With Kennedy gone, the wheels started coming off Macmillan’s wagon. The sixties began to swing. The Daily Mail revelled in telling us who was having whom, and where and how. Suddenly the where was Cliveden, and the who was the Minister for War, John Profumo. Profumo, who had had the misfortune to make love to a woman who was already sleeping with a Russian diplomat named Ivanov, a Soviet spy, was unhorsed for being economical with the truth about the matter in the House of Commons. We boys, reading this stuff, simply couldn’t believe it. The entire British Establishment had its collective trousers round its ankles, and we were thrilled by it. One day I would encounter John Profumo myself, in a very different guise.

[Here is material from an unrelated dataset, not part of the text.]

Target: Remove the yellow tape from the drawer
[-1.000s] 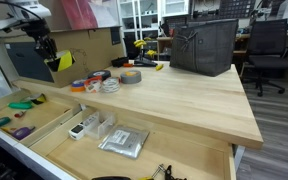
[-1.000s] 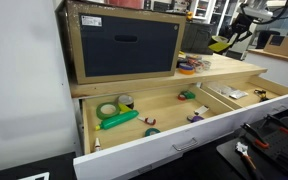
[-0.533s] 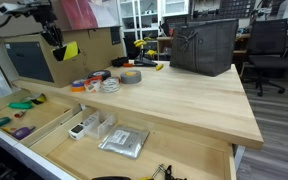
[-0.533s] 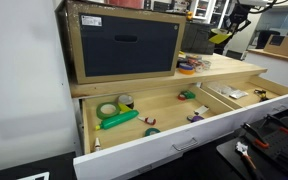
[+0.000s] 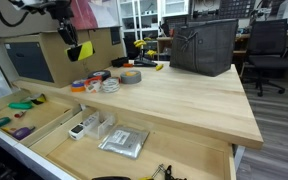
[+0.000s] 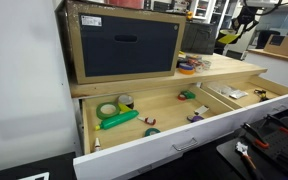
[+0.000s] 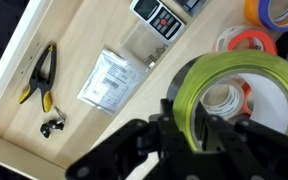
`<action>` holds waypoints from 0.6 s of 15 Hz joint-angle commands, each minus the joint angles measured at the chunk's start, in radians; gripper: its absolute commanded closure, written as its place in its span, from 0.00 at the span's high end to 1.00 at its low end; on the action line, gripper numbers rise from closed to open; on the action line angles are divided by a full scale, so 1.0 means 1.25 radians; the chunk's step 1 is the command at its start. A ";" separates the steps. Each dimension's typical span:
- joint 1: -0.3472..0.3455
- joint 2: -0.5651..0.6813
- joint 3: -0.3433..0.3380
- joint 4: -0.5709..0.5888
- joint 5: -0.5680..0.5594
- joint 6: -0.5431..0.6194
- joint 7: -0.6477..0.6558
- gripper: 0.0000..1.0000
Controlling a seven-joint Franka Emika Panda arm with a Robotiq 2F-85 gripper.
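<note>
The gripper [image 5: 72,38] pinches the yellow tape [image 5: 85,49] and holds it in the air, well above the drawer [image 5: 189,150] and out of it. In the wrist view its fingers [image 7: 171,118] are pressed on the wall of the roll [image 7: 234,68], one inside the ring and one outside.

A second ago the roll hung lower, in front of the brown box [image 5: 29,55] behind the drawer's far end. Half a second ago it had risen. Now it sits at about that same height but has slid sideways, further from the drawer's far end and nearer the space above the loose rolls of tape [image 5: 102,82] on the tabletop [image 5: 184,95]. In an exterior view the roll [image 6: 227,38] likewise shows a little further along behind the drawer [image 6: 174,146] than before, with the gripper [image 6: 241,24] above it.

Nothing in the drawer has moved. The pliers [image 7: 42,75], the clear bag with a paper in it [image 7: 111,78] and the small keypad device [image 7: 156,18] lie in the compartment below the gripper. The green things [image 6: 119,118] lie in the compartment at the drawer's other end. The grey roll [image 5: 131,76] and the dark bin [image 5: 204,45] stand on the tabletop behind the drawer as before.
</note>
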 commanded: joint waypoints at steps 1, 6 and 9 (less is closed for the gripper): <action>-0.020 0.042 -0.026 0.068 0.009 -0.032 -0.066 0.06; -0.044 0.118 -0.058 0.121 0.070 -0.036 -0.100 0.06; -0.040 0.114 -0.063 0.087 0.075 -0.004 -0.083 0.24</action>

We, with our posh accents, sneered at the Yorkshire-accented Harold Wilson, who became Labour Prime Minister in 1964 with a wafer-thin majority. But he won us over the moment he set fire to his jacket pocket with his pipe. Few other outside events impinged upon our lives. And then, one bleak winter’s day in January 1965, Winston Churchill died. Every living Field Marshal and more than sixty world leaders, led by former US President Dwight D. Eisenhower, attended the funeral in St Paul’s Cathedral on 30 January. Classes were abandoned for the day, and we were allowed to cluster around the few black-and-white television sets near the school. The lying in state, the swarming crowds, the vast procession, the gun carriage and the service in St Paul’s were all on an epic scale. Eisenhower, when he spoke, made my backbone tingle.